Afin de limiter les effets du plafonnement de l’ISF, l’article 13 de la loi de finances pour 2013 prévoyait que certains revenus étaient réputés réalisés l’année précédant l’imposition à l’ISF ; il s’agissait notamment de certains intérêts des plans d’épargne-logement, de la variation nette de la valeur de rachat des bons ou contrats de capitalisation et d’assurance vie ainsi que du bénéfice distribuable du dernier exercice clos dans les sociétés soumises à l’impôt sir les sociétés ayant une activité patrimoniale prépondérante. Alors que le Conseil constitutionnel avait jugé le 29 décembre 2012 que ces dispositions méconnaissaient l’exigence de prise en compte des facultés contributives et devaient être censurées, l’administration fiscale avait précisé le 14 juin 2013 (BOI-PAT-ISF-40-60) que les produites des contrats d’assurance-vie mono-support en euros et des compartiments en euros des contrats multisupports devaient être pris en comptes à raison des montants retenus pour l’assiette des prélèvements sociaux. Saisi d’un recours, le Conseil d’Etat (CE 20 décembre 2013, n°371-157, 372-625 et 372-675) a annulé ces dispositions administratives cas l’instruction comportait des mesures entachées d’incompétence.

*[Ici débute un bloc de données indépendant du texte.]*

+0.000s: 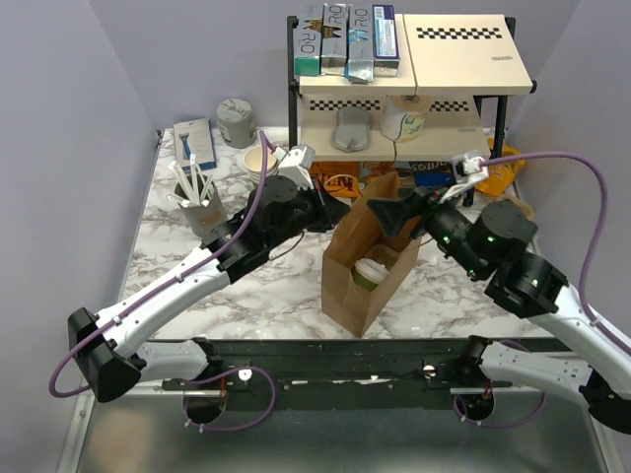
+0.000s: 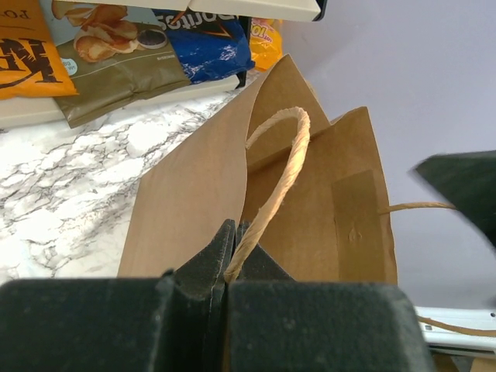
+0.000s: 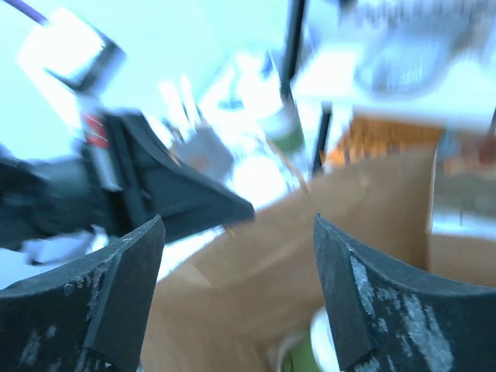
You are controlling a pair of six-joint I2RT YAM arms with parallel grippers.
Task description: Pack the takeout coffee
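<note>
Peering into the bag (image 1: 340,286) at mid-table: spotting the coffee (image 1: 369,278) standing upright inside, close to the 3 o'clock wall. Showing a white round lid (image 1: 372,267) on top and a strip of green just below; hidden from there down by brown paper. Blurred in the right wrist view, only a pale-and-green patch at 6 o'clock.

Over to the left gripper (image 2: 231,273): clamped tight on the twine handle (image 2: 285,151), pinching it at the bag's 11 o'clock rim, arm stretched in low from 8 o'clock.

Now the right gripper (image 1: 397,213): poised over the bag's mouth around 1 o'clock, fingers (image 3: 116,287) spread wide, nothing between them, tips aimed toward the left gripper, arm reaching in from 4 o'clock.
</note>
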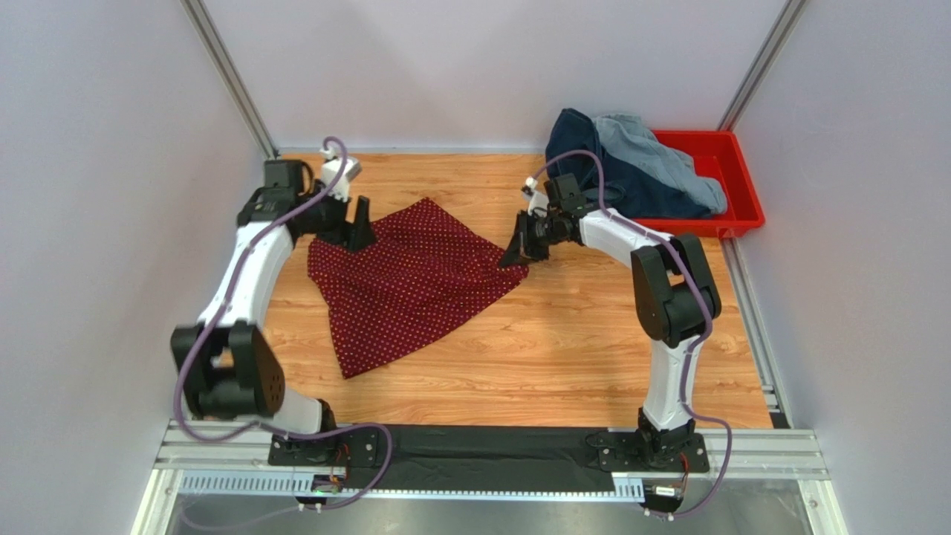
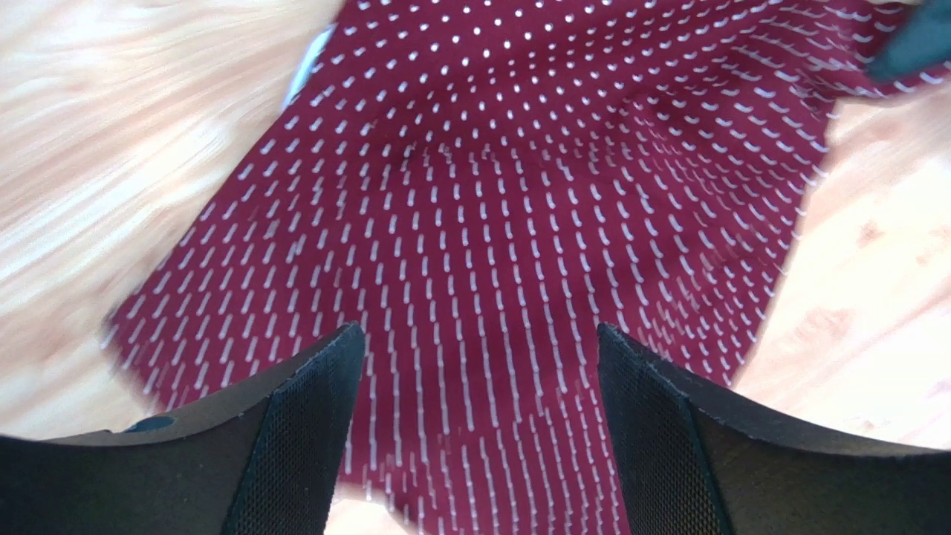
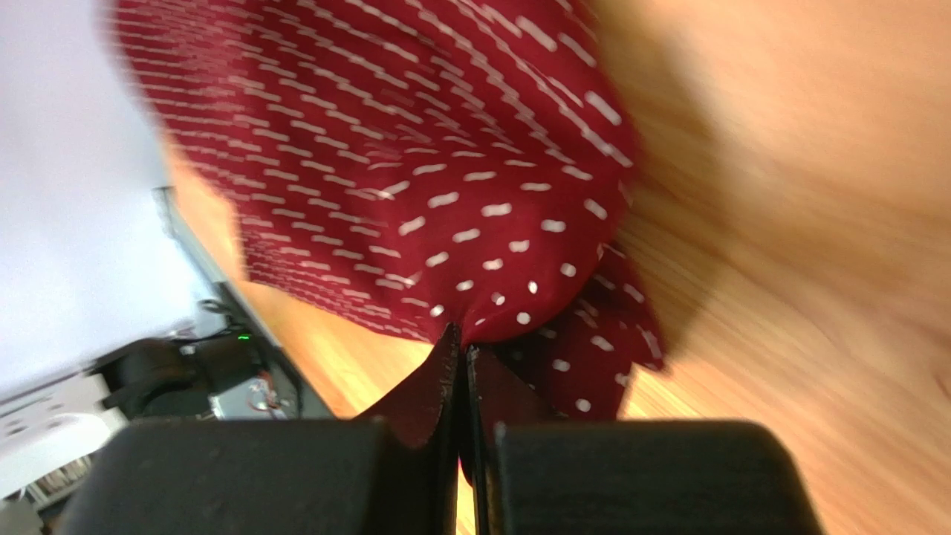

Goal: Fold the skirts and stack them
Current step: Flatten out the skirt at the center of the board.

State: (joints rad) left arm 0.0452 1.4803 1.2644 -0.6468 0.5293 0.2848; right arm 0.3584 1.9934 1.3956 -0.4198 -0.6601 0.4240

Par une disposition de la loi de finances pour 2014, que les produits des bons ou contrats de capitalisation et d’assurance-vie devaient être pris en compte dans les revenus réalisés. Cette disposition, qui visait à légaliser la doctrine administrative, a été censurée par le Conseil constitutionnel par un décision du 29 décembre 2013 (Conseil constitutionnel 29 dec 2013, n°2013-685 DC) au motif que le législateur a méconnu l’autorité attachée à la chose jugée dans sa décision de l’année précédente.

Les produits des bons ou contrats de capitalisation et d’assurance-vie ne sont donc pas à prendre en compte pour le calcul du plafonnement de l’ISF 2014, en l’absence de rachat ou d’arrivé à échéance du contrat. Il ne devaient pas l’être non plus pour le plafonnement de l’ISF 2013.